Spain: New Rules

After about a week in Portugal, I’ll be spending several in Spain. In
recent weeks I’ve read about two new laws that went into effect in the country at the beginning of 2006. I’ll be
interested to talk to locals about how they feel about these changes and what differences they have observed, if any,
since the rules went into effect. The first is the government’s official end of the siesta, a
centuries-old tradition that had Spanish workers at the office from 9 a.m. – 2 p.m., then on break till about 4:30
p.m., then back to the office for about three more hours each afternoon.

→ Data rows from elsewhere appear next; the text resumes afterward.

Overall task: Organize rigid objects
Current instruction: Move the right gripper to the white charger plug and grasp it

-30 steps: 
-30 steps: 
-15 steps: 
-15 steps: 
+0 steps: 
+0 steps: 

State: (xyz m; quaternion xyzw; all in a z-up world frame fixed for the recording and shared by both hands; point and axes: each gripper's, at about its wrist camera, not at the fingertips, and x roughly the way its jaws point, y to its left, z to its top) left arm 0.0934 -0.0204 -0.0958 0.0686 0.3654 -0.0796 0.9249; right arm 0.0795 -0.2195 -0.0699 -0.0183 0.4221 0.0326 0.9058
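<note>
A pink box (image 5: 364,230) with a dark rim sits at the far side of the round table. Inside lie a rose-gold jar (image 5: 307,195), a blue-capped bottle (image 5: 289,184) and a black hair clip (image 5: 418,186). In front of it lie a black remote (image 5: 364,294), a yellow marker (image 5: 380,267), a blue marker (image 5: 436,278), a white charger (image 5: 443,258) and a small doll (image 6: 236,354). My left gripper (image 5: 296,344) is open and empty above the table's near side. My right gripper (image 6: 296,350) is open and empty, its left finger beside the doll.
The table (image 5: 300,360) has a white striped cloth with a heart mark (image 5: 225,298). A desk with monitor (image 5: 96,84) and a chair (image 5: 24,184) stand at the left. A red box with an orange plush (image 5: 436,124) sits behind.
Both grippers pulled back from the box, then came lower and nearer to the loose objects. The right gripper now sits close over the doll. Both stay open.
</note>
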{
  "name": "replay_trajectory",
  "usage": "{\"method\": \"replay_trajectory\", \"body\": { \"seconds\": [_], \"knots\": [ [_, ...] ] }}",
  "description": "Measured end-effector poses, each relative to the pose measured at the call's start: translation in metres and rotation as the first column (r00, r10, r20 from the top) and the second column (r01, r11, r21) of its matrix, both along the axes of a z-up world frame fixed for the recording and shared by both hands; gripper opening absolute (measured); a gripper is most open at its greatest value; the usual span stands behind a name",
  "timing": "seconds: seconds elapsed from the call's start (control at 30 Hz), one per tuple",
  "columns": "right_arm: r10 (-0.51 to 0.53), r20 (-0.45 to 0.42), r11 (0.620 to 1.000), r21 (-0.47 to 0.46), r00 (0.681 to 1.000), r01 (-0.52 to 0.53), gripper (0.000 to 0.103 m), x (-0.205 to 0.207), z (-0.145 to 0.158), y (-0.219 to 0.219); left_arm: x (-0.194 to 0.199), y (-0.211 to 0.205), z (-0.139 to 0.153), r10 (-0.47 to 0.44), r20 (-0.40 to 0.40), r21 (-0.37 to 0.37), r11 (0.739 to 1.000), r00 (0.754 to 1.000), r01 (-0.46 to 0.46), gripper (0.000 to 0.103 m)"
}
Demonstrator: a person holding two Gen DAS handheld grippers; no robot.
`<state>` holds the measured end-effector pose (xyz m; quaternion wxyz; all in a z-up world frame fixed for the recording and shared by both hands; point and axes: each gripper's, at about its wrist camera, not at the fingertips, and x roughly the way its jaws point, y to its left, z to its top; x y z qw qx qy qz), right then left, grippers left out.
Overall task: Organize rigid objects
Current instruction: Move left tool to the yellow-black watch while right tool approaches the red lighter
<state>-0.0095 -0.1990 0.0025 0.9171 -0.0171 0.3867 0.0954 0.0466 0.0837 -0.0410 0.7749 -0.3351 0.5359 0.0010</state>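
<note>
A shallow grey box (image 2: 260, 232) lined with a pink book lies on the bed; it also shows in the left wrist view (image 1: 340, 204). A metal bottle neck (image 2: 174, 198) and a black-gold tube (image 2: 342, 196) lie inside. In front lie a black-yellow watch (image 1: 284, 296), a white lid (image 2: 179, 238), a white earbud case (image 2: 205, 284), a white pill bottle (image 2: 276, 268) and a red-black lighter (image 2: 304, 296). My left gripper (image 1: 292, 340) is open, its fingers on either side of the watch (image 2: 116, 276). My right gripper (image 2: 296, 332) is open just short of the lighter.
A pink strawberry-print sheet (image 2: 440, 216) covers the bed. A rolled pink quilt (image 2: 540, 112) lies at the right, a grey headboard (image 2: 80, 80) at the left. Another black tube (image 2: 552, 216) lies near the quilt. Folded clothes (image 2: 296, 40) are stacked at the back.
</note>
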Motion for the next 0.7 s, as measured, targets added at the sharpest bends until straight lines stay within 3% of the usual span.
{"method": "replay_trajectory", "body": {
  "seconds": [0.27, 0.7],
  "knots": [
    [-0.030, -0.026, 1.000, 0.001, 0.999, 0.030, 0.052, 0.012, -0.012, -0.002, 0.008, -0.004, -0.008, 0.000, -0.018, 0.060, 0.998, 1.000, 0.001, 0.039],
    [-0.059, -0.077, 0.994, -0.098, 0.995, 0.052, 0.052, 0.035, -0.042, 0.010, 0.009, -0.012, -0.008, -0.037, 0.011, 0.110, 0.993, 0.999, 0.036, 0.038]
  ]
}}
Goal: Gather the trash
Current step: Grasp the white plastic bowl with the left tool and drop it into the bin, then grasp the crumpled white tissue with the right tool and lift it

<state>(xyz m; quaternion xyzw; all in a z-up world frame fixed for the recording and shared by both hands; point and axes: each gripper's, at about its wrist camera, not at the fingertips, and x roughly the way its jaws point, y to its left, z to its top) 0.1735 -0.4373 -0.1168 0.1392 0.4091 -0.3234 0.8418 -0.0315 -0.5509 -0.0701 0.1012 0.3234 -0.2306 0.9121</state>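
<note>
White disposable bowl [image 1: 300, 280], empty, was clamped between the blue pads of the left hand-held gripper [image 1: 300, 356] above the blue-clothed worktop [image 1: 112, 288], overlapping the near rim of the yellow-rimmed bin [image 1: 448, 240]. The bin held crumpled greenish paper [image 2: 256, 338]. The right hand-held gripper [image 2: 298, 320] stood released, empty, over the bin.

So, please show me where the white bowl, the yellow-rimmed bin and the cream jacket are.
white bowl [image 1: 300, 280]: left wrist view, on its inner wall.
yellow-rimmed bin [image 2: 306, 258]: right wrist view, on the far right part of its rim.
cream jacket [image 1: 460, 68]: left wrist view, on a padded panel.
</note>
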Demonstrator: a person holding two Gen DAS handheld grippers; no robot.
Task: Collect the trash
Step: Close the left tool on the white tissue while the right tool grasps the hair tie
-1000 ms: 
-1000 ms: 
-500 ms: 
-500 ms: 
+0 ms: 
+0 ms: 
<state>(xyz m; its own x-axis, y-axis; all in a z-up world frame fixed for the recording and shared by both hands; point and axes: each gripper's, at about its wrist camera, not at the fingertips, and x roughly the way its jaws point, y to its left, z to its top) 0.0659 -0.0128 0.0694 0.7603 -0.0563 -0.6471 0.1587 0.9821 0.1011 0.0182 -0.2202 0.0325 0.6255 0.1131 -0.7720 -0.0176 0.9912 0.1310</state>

Under the new law, Spanish government
ministries will close no later than 6 p.m. as part of a package of measures designed to help Spaniards balance jobs and
families. Taking siesta time in the middle of the day is not practical for most workers anymore, since they usually have
to travel far to the office. The second law that went into effect was a series of anti-smoking
, which states that smoking is now forbidden in all places of work, both public and private and all public
buildings, including schools, shops, hospitals and on public transport. Employees who want to smoke must do so outside,
and must make up the time lost at work too. According to the News from Spain blog I linked to above, it appears that the
law is not yet being enforced or taken seriously in parts of the country. And this 2005/2006
perspective piece
on the country says the evolution to practice of the law will be slow. It’s only been a
week…we’ll see how it is when I’m there next month.